As cenas em que a fênix apareceu são lindas, mas poderiam ser cortadas sem prejudicar a história tranquilamente, sendo um personagem descartável que não interfere diretamente na história. Ela serve como apoio, diferentemente de Mushu, que é essencial no enredo e no desenvolvimento de Mulan. O dragão existia fisicamente, ajudando de maneira concreta, e ainda funcionava como um alívio cômico. Além dele ter a sua própria narrativa, mostrando que pode ser um mascote ao mesmo tempo em que pode proteger a família de Mulan.
Apesar do desenho não apresentar uma construção aprofundada dos personagens secundários, é possível simpatizarmos com eles, diferente da live-action, em que é difícil criar uma simpatia até pela protagonista. Essa falta de identificação pode ter acontecido tanto pela atuação do elenco como a maneira que os personagens são propostos e apresentados. Exemplo disso é o Comandante Tung (Donnie Yen), anunciado como o mentor de Mulan, que teve pouco tempo de tela no filme e não foi importante e desenvolvido como o esperado.
Assim, fica óbvio que a live-action não foi feita para quem é fã do desenho. Ela trouxe algumas referências como a cena do chá, mas nada demais. É uma outra releitura da lenda, e mudanças nem sempre são ruins, mas na nova versão de Mulan, acabaram prejudicando o apreço que muitos têm pela história. Ela traz uma narrativa em que os personagens, assim como a própria China, são vistos como exóticos. Cá entre nós, não é o primeiro filme ao mostrar a Ásia com esse olhar. Assim, o filme cai numa mesmice e, além de tudo, é um tanto desrespeitoso.

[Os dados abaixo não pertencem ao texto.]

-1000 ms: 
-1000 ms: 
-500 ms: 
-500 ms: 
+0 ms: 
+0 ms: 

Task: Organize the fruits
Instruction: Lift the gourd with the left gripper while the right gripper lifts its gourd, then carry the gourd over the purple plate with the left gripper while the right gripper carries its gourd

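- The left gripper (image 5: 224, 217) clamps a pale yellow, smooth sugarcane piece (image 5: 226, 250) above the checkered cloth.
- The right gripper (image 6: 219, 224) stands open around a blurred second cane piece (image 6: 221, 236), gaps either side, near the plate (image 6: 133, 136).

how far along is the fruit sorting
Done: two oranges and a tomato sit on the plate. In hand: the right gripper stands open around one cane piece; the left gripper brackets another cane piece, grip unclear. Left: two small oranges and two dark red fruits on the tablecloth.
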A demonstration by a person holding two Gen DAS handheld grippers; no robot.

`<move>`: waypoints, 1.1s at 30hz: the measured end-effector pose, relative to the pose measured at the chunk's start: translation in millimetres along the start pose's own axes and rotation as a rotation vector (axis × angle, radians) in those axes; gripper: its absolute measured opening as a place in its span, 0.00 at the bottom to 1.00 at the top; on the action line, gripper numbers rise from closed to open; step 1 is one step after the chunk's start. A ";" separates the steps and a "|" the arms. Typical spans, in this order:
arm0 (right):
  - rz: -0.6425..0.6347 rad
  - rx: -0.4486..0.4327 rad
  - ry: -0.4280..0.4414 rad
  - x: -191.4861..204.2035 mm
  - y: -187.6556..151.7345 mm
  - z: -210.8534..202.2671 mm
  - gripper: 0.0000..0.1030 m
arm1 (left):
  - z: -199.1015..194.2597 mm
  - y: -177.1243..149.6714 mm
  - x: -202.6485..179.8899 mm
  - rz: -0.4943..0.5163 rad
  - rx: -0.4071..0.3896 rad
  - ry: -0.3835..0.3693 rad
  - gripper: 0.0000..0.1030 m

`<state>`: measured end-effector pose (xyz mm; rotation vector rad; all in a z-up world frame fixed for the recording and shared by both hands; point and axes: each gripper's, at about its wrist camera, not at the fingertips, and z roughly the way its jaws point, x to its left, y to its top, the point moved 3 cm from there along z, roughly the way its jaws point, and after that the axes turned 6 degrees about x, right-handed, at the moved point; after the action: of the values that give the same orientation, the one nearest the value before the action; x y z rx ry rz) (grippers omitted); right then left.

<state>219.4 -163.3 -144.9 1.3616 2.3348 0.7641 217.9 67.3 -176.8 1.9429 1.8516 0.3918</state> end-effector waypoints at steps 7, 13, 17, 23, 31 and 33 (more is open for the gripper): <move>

Como já dito, eu esperei ansiosamente para ver Mulan pela representatividade que ela iria trazer. Não é comum ver filme com personagens amarelos, quando falamos de protagonistas, então, é mais raro ainda. O live-action nos trouxe isso, uma protagonista feminina leste asiática, além do elenco inteiro ser também. Porém, como tudo não é um mar de rosas, trouxe também alguns questionamentos: até onde a representatividade na tela pode ser vista realmente como uma mudança concreta? É só colocar personagens pertencentes às minorias?
A produção de Mulan é formada majoritariamente de pessoas brancas, mas o elenco é todo amarelo. Podemos chamar isso de representatividade? Não buscamos proibir brancos de fazerem produções sobre pessoas não brancas, mas cobrando uma diversidade atrás da câmeras também. Estamos falando de Mulan, mas olhando além, quantos filmes visam ter diversidade, que só fica na tela? Temos que se atentar a essa suposta representação, pois a maioria é feita visando o lucro. As minorias estão conseguindo ocupar mais espaços, mas até onde é possível ter essa presença?

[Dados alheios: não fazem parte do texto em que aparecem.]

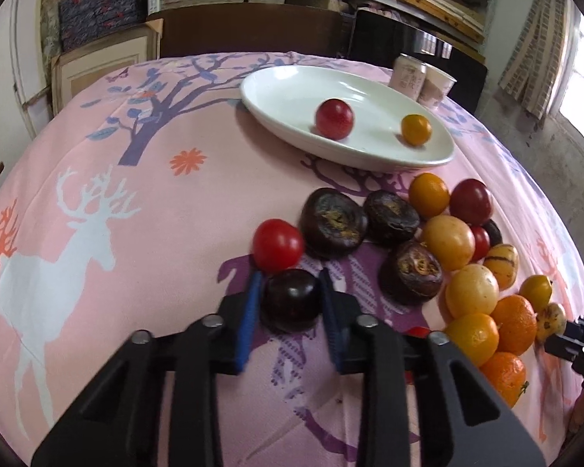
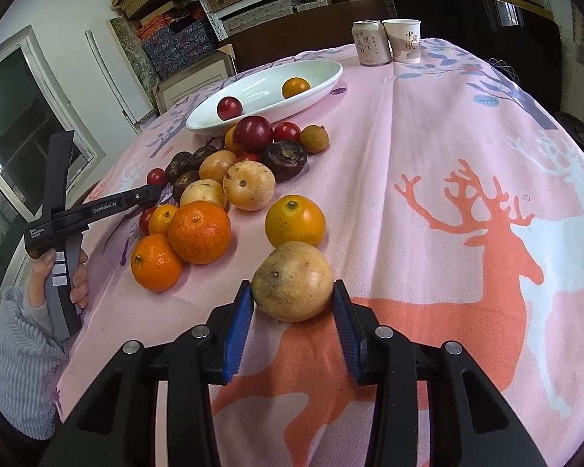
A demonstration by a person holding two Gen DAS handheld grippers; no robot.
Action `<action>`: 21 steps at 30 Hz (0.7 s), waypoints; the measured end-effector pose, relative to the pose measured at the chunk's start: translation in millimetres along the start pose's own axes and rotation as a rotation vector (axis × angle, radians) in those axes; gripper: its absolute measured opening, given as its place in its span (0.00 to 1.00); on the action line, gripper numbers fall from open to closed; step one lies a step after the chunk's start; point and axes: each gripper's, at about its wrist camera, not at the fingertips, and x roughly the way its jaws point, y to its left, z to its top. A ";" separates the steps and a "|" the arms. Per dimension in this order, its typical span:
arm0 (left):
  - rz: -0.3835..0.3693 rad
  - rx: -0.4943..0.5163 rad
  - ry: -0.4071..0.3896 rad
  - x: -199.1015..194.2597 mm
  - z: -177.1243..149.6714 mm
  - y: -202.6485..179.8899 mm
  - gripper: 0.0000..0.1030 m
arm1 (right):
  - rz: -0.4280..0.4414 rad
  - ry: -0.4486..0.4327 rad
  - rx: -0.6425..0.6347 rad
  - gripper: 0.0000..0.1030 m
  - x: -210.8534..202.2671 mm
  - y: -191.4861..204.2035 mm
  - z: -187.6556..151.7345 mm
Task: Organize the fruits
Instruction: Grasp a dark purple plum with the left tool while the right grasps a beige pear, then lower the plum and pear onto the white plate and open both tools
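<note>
My left gripper [image 1: 290, 286] is shut on a dark purple fruit [image 1: 291, 299] resting on the cloth, just behind a red tomato [image 1: 277, 244]. My right gripper [image 2: 291, 295] is shut on a pale tan round fruit [image 2: 292, 281] on the cloth, in front of a yellow-orange citrus [image 2: 295, 220]. A white oval plate [image 1: 280, 89] holds a red fruit [image 1: 334, 118] and a small orange fruit [image 1: 416, 129]; the plate also shows in the right wrist view [image 2: 323, 74]. A pile of mixed fruits [image 2: 214, 190] lies between plate and grippers.
A can [image 2: 368, 43] and a paper cup [image 2: 404, 41] stand at the table's far edge behind the plate. The pink deer-print tablecloth [image 2: 447, 155] covers the table. Shelves with boxes line the back wall. The left hand-held tool [image 2: 97, 210] sits left of the pile.
</note>
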 end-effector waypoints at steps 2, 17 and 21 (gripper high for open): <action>0.016 0.035 0.000 -1.4 -1.7 -7.5 0.26 | 0.005 -0.001 0.005 0.40 0.2 -0.8 0.3; -0.018 0.061 -0.181 -43.4 52.4 -26.0 0.26 | 0.009 -0.203 -0.030 0.40 -38.1 15.7 66.9; -0.022 0.057 -0.190 -25.2 95.4 -33.6 0.26 | -0.050 -0.255 -0.069 0.40 -14.0 35.4 129.9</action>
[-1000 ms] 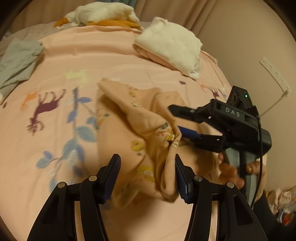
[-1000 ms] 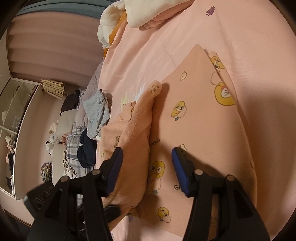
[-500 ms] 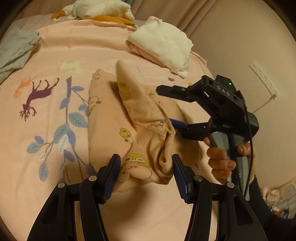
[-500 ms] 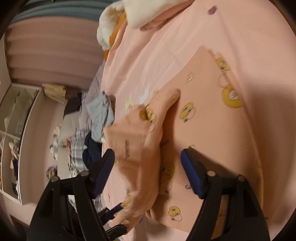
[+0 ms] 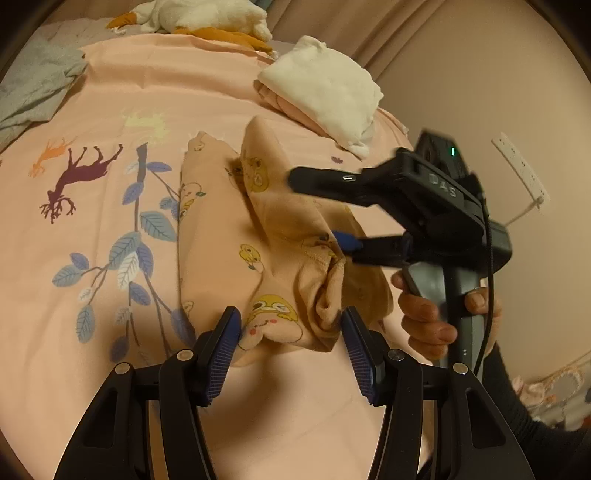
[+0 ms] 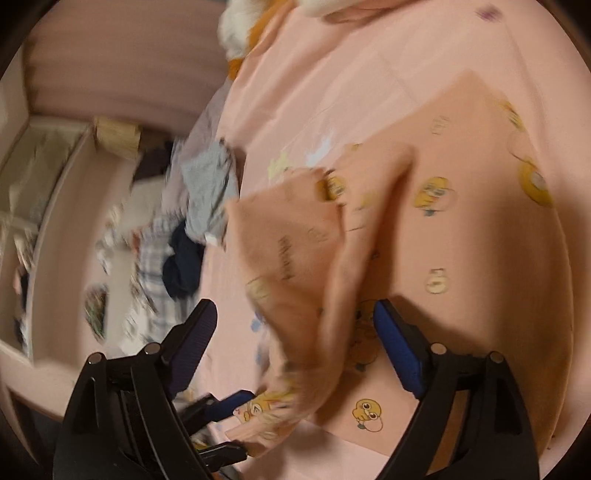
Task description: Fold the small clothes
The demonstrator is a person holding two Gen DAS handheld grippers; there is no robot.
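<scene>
Peach cotton with yellow cartoon chicks: the garment (image 5: 221, 236) lies on the pink sheet (image 5: 110, 110), partly folded, one flap raised in a ridge along its middle. Small printed words sit on the flap in the right wrist view, too blurred to read.

The left gripper (image 5: 291, 343) sits low at the garment's near hem, its blue-padded jaws standing apart with the bunched hem between them, not pinched. The right gripper (image 5: 325, 218) comes in from the right side, held in a hand (image 5: 436, 310); its jaws are spread wide, the upper one above the ridge, the lower blue tip touching the cloth. Its black body carries the letters "DAS" beside a green light.

Beyond the garment rest a folded white cloth (image 5: 325, 96), a grey cloth (image 5: 33, 88) and a white-and-orange plush (image 5: 207, 18).
</scene>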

Meu erro ao assistir Mulan foi estar apegada ao desenho. Talvez se eu separasse as duas produções, poderia ter uma experiência melhor. Citei algumas diferenças entre elas e foi interessante ver que a live-action trouxe uma outra versão da lenda que fez com que as pessoas tivessem uma reação mista. Teve uma recepção positiva aqui no Ocidente, mas na China, o filme está sendo um fracasso nas bilheterias e extremamente criticado.
Chega até ser irônico ver que o público-alvo não gostou da produção, visto que a Disney fez mudanças para justamente agradar eles. Quem sabe se na produção tivesse pessoas chinesas ou descendentes, não poderia ter uma recepção melhor por lá? Esperamos que Mulan, apesar dos problemas que apresenta, abra portas para que mais produções com protagonistas asiáticas sejam feitas. Ressaltando a importância de serem feitos de maneira adequada, sem estereótipos e que incluam pessoas asiáticas nas produções também.